Sehingga, dalam kasus ini, kepada pihak yang dapat dibuktikan sebagai pelaku yang mengubah kata dalam konsideran Putusan MK, dari “dengan demikian” menjadi “ke depan.” Hal ini juga terkualifikasi sebagai pelaku tindak pidana pemalsuan surat yang diperberat, sebagaimana diatur dalam Pasal 264 KUHP.
Kelanjutan kasus ini pun sepenuhnya dipegang aparatur penegak hukum sebagai kendali.
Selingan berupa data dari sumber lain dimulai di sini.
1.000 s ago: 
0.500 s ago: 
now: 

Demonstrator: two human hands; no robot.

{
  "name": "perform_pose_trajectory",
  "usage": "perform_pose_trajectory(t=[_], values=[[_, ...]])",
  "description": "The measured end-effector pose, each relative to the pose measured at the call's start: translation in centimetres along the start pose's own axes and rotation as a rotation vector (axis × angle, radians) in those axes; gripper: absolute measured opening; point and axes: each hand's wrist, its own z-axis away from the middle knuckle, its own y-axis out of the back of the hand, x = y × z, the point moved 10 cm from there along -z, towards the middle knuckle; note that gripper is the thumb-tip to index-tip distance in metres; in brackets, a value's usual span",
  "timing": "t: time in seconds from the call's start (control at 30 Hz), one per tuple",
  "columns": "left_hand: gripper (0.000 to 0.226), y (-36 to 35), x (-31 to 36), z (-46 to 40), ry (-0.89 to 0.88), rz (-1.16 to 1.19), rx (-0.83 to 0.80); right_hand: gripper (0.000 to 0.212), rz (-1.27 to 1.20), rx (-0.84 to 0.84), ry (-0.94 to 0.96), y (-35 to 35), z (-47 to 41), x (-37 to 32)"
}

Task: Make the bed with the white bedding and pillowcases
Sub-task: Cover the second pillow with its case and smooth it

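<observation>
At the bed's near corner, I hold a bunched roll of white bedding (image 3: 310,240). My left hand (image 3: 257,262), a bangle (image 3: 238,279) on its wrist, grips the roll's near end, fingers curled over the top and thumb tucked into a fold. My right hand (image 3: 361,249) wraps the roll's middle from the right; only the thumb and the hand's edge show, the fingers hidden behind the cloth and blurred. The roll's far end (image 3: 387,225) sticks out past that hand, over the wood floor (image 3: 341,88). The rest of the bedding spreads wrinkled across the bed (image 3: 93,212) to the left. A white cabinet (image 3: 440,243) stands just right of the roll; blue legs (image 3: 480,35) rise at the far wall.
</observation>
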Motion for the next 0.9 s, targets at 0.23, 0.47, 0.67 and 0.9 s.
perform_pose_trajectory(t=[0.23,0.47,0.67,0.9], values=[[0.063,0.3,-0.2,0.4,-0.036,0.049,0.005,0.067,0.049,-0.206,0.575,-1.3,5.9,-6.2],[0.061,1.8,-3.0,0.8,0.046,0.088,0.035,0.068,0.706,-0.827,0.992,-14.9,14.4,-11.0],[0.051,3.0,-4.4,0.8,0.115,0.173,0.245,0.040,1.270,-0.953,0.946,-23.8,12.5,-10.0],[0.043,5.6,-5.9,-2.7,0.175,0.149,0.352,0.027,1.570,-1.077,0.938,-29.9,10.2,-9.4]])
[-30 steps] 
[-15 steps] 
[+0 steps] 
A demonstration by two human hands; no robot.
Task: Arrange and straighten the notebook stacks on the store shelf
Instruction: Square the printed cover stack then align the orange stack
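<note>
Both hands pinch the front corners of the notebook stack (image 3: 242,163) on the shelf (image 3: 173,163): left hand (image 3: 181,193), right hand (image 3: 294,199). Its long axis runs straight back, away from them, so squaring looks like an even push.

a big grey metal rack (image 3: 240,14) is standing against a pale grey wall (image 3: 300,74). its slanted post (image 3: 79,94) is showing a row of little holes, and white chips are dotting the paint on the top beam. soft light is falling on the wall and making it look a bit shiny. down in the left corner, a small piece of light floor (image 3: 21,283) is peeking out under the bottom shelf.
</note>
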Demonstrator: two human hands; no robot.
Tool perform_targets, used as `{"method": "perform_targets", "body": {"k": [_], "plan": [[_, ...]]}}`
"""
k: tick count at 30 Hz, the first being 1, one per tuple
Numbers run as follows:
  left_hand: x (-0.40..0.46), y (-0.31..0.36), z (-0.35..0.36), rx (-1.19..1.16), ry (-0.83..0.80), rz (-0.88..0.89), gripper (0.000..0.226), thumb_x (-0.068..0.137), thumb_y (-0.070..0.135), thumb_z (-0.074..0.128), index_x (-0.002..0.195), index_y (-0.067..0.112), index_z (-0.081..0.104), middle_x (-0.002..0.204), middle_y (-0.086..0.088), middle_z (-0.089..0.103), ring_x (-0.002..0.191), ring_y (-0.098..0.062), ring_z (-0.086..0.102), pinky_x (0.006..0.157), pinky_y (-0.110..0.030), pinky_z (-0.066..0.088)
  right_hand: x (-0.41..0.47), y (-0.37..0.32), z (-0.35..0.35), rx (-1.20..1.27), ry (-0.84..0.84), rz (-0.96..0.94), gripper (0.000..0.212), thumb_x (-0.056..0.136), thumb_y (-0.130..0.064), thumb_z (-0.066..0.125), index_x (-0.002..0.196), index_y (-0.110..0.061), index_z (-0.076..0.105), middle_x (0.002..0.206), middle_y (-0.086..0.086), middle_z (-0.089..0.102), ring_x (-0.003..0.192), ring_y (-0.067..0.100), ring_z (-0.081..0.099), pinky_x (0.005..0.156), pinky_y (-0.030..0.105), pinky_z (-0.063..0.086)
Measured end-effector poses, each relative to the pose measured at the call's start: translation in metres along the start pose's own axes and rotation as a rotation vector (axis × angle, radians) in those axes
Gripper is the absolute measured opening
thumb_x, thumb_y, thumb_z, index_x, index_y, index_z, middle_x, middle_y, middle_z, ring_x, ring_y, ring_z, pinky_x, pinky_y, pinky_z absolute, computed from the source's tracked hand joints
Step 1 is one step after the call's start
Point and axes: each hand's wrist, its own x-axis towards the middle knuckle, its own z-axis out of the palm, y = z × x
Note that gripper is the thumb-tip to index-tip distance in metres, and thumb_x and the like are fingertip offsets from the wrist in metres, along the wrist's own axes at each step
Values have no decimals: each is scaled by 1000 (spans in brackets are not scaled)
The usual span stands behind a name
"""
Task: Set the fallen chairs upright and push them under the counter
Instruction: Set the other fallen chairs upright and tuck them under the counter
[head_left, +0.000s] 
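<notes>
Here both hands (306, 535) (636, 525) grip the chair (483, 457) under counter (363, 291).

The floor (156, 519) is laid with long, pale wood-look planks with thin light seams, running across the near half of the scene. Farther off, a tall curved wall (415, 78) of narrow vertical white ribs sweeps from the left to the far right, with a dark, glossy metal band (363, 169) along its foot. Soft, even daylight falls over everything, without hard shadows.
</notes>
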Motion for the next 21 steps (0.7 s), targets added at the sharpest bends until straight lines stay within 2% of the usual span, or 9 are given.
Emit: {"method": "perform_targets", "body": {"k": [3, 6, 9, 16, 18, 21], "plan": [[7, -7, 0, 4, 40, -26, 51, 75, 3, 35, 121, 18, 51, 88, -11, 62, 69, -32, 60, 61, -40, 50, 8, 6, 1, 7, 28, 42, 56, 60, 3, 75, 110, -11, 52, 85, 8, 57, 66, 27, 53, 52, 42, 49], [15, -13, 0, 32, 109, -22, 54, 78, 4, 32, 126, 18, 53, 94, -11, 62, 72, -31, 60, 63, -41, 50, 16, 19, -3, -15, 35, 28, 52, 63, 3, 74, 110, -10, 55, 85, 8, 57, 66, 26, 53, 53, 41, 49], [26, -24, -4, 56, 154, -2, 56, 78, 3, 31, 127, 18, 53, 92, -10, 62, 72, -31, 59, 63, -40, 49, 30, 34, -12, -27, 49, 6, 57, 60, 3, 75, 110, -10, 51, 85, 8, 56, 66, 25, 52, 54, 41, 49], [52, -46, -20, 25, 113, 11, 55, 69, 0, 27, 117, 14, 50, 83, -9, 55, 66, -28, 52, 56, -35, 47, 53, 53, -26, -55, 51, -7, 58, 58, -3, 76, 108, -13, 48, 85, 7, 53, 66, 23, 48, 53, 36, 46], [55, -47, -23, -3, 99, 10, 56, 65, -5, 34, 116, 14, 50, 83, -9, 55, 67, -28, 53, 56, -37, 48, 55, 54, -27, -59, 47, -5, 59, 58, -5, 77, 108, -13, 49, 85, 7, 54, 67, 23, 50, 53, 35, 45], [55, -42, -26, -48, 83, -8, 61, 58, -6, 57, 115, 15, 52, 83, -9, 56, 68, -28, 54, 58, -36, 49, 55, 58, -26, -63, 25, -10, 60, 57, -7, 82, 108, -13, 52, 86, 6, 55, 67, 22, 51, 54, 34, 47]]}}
"Setidaknya selemah-lemahnya iman, kita masih bisa berharap ada sanksi etik kepada dia yang telah menghinakan peradilan dan konstitusi. Sebab putusan tidak batal, tetapi yang betul adalah yang terucap oleh hakim," tandas lelaki yang juga mengajar Mata Kuliah Hukum Korporasi itu.
Diketahui, cerita skandal hukum ini berawal dari pencopotan hakim konstitusi Aswanto yang dinilai mendapat intervensi dari Dewan Perwakilan Rakyat (DPR). Hal ini menimbulkan reaksi dengan munculnya gugatan atas pencopotan Aswanto.
Sudut Teoretis
Guru Besar Hukum Administrasi Negara (HAN) Unhas Prof Hamzah Halim menjelaskan secara keseluruhan teori penerapan sanksi etik dan pidana bisa dilakukan. Sebab, tindakan mengubah putusan bisa dinilai sebagai pemalsuaan dokumen formal, atau melakukan kebohongan.
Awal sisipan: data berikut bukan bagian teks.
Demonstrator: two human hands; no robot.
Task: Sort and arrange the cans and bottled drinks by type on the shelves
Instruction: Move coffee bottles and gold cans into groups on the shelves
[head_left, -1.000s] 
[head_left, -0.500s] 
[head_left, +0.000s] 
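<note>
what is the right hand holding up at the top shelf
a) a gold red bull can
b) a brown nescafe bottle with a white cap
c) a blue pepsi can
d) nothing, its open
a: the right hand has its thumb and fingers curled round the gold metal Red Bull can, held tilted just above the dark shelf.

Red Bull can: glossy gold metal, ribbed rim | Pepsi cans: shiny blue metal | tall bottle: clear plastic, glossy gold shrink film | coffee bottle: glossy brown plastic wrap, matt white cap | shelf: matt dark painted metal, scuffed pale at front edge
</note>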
"Tentu pasti salah, masa lain ditulis lain dibaca, tapi itu berlaku general untuk seluruh putusan persidangan," paparnya.
Menurutnya, ketika telah melakukan tindak pidana, artinya telah melanggar etik. "Yang benar itu harusnya yang tertulis, apalagi manusia biasa sering salah ucap, baik sengaja maupun tidak sengaja, tapi itu secara teori dan umum, ya," singkatnya.
Sebelumnya, Juru Bicara MK Fajar Laksono mengatakan masing-masing hakim MK sudah mengetahui masalah ini melalui pemberitaan media. Sejauh ini, mereka belum memberikan respons atau tanggapan mengenai tindaklanjutnya.
"Masih mengikuti perkembangan saja,” kata Fajar.
Saat ini, MK masih fokus pada persidangan di Mahkamah Kehormatan Mahkamah Konstitusi (MKMK). Mengingat, MKMK sedang melakukan persidangan etik terkait adanya dugaan frasa dalam putusan MK Nomor 103/PUU-XX/2022 itu.